When I was a nurse, I got a job working in Western Australia in the Department of Public Health as a community health nurse in an aboriginal community. I was in the far north of the country and the office that I worked for was in Perth thousands of kilometers away. The office would send out programs that we were supposed to use to train the aboriginal health workers, but they were completely out of touch with the reality of where we were working or the educational level of the health workers. I kept thinking, “They don’t even know the people they are talking to.” I realized that if you want to be at the level of the person who designs those things, you should get an MPH.
- Can you give an overview of one of your campaigns?
I’m working on a schistosomiasis prevention media campaign. We work with the Gates Institute to do surveys and test urine to determine prevalence. We will also do a follow-up study, once the campaign has been on the ground for a while, to see if there have been changes in people’s behaviors and knowledge.
One of the things we found on the baseline was that one in five people over five years old have schisto, and the majority have no clue that they have it. This is across the country, so it varies by location from a low of less than 10 percent to 50-80 percent in some communities. Only about half the people have even heard of it. Among those who know about it, very few of them know what causes it or how to prevent it.
This makes for a good media campaign because it’s not like trying to change deep-seated cultural norms.
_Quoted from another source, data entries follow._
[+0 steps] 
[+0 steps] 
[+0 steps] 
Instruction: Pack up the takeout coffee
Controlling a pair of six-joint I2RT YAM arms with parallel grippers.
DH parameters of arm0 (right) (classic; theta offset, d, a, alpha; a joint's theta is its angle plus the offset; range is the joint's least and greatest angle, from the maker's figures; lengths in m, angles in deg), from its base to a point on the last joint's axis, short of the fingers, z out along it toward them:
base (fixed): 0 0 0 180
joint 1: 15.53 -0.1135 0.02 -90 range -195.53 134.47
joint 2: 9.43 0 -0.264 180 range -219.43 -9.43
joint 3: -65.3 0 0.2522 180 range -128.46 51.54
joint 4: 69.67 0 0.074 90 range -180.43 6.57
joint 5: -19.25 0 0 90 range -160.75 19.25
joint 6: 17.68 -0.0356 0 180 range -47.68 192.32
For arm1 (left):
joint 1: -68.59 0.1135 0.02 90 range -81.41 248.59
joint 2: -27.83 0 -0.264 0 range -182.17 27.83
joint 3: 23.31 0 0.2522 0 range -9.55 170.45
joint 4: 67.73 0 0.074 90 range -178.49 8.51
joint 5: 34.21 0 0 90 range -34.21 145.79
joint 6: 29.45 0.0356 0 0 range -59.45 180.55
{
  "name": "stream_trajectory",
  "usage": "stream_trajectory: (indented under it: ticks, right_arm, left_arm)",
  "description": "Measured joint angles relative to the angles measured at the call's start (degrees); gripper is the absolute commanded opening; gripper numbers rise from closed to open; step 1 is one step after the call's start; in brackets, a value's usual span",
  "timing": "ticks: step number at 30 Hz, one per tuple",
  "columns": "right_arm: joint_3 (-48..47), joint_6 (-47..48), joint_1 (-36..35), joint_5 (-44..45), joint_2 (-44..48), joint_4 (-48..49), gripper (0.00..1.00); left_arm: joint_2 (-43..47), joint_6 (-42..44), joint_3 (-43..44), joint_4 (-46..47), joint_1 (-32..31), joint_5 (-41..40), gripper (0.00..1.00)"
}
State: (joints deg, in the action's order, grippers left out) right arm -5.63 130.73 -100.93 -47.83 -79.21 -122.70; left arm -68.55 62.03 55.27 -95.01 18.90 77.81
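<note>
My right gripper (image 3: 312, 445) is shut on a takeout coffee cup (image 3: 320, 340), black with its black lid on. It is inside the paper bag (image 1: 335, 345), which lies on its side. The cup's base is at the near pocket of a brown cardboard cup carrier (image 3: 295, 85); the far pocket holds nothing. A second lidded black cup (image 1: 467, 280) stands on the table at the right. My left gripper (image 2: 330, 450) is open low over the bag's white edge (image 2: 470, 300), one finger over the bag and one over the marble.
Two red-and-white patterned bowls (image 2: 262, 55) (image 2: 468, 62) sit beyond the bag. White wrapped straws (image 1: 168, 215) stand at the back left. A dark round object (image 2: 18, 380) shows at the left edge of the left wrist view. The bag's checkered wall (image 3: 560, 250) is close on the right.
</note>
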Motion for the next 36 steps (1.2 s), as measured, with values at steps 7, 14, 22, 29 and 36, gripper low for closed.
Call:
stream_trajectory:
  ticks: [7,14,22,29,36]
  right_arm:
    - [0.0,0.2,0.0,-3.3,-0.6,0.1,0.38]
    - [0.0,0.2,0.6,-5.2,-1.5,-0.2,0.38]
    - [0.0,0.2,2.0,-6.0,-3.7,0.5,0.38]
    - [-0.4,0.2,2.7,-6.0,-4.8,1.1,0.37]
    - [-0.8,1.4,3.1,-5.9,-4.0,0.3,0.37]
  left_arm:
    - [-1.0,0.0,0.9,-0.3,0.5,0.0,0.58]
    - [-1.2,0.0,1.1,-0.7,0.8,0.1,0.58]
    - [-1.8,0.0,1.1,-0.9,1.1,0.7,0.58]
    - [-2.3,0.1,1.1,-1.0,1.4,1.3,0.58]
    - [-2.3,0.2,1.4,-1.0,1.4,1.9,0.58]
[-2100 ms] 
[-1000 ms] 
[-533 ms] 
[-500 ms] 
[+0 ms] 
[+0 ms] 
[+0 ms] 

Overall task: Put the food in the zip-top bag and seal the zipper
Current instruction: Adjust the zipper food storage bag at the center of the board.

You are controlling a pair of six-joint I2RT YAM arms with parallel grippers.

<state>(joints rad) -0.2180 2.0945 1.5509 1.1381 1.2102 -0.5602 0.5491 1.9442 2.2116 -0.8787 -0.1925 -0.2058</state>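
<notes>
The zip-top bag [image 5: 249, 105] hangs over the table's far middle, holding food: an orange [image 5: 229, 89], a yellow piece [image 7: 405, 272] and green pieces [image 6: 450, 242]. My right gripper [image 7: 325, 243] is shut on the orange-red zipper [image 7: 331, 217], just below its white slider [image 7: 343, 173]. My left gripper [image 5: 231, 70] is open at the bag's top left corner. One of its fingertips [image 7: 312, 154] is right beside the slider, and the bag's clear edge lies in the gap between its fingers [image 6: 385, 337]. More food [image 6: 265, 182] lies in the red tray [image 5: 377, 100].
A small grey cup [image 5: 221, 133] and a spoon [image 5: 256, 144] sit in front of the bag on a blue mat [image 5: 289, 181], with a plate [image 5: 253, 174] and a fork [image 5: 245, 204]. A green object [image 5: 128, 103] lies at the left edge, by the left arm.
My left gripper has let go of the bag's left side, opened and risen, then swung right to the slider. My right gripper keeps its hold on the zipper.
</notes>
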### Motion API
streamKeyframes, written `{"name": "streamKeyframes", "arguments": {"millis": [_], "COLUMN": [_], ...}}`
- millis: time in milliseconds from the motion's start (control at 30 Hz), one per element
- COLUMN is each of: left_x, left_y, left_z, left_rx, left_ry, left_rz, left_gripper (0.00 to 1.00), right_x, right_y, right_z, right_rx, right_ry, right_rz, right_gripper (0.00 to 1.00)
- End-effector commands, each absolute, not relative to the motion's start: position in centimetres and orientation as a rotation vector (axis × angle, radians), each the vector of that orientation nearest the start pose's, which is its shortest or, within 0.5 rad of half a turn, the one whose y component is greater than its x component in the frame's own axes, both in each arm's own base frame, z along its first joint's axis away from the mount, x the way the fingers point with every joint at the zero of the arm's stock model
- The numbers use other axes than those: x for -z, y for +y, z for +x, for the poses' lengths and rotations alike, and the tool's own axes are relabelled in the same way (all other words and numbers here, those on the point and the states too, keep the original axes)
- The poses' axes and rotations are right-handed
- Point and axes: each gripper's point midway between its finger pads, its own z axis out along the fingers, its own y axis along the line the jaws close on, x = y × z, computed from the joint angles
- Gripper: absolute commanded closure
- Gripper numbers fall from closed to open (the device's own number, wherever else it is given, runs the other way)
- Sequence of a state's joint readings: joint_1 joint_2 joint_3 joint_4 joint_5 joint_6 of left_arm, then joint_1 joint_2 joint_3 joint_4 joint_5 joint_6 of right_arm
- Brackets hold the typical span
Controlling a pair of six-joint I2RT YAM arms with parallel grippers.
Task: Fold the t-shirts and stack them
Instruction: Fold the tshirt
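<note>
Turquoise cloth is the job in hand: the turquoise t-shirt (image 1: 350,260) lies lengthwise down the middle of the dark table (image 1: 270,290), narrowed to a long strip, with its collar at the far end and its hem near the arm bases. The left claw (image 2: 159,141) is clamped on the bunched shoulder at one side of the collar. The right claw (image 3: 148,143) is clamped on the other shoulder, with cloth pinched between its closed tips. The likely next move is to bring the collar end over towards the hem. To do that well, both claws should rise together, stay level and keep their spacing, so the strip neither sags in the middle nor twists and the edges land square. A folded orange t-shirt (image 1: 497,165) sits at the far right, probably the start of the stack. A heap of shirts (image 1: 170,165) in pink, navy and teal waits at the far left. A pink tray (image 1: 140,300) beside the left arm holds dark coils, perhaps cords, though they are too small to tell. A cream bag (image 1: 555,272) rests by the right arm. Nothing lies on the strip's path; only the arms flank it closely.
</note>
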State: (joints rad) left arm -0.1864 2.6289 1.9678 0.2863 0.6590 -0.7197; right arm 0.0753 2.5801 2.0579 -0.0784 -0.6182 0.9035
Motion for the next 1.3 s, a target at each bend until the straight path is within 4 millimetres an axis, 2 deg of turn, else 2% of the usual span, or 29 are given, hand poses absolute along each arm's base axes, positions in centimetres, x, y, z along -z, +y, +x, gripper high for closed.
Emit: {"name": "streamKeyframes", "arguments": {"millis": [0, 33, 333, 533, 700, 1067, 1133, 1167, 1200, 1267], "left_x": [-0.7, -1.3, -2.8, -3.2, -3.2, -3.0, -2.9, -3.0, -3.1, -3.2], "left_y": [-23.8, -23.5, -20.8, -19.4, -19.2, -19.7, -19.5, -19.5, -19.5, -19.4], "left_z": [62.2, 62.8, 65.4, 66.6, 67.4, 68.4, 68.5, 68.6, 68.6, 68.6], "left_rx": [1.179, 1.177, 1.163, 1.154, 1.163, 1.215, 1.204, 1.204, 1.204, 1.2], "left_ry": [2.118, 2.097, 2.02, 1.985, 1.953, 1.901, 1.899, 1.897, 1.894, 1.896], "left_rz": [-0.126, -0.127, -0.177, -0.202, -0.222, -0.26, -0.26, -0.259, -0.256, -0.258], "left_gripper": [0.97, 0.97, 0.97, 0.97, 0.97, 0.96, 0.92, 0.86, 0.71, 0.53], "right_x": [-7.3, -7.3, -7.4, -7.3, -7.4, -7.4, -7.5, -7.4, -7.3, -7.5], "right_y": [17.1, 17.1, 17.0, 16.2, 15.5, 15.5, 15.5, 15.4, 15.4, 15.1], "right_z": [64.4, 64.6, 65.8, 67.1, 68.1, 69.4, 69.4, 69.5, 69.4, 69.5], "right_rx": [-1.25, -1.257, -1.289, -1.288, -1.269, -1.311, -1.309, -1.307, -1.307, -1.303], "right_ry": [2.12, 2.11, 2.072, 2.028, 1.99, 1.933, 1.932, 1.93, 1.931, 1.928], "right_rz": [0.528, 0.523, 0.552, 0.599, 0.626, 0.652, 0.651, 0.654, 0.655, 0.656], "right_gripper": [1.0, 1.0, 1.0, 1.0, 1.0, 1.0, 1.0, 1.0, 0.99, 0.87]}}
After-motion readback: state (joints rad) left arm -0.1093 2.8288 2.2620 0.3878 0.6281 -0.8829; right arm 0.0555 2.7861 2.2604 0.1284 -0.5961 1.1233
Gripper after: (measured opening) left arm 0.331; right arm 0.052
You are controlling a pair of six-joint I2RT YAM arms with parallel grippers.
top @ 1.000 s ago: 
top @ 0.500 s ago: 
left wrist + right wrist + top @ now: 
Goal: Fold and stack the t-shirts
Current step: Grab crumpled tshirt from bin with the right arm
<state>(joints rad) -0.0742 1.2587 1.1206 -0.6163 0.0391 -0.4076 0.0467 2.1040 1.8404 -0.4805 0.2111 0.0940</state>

Many people would do something differently if they had enough information to make a healthier choice. But if you don’t know, you don’t have the opportunity to make the choice.
- What do you think people should know about CCP?
I think that we are the last resort when it comes to funding, but we should be one of the first things that people think about. We come from the point of view that every person should be empowered to make their own health decisions. We come from the point of view that there’s not a magic bullet for everything. People need to have lifestyles that support healthy living, but they also need to understand the risks of different diseases and conditions and know how they can protect themselves and how they can protect their family members.
I think we’re true preventers. We truly believe that people can determine their own health if they are knowledgeable and have the right attitude.
- What sets health communication apart from other types of public health practice?
Anything you do in the field of health, you have to deal with the communication part of it. There have been terrible errors made in immunization programs and all kinds of other campaigns when they left out the communication piece. [Practitioners] have to understand health communication. And they need to value it.
A lot of what we do is really creative. I produced a whole television series here once. I came out here with an MPH and now I have a background in video production!
- What advice would you give to students interested in pursuing this kind of work?
It would be invaluable if someone getting an MPH has a background in any one of these new media, like blogging or social media or use of mobile applications. Usually those are worlds-apart training.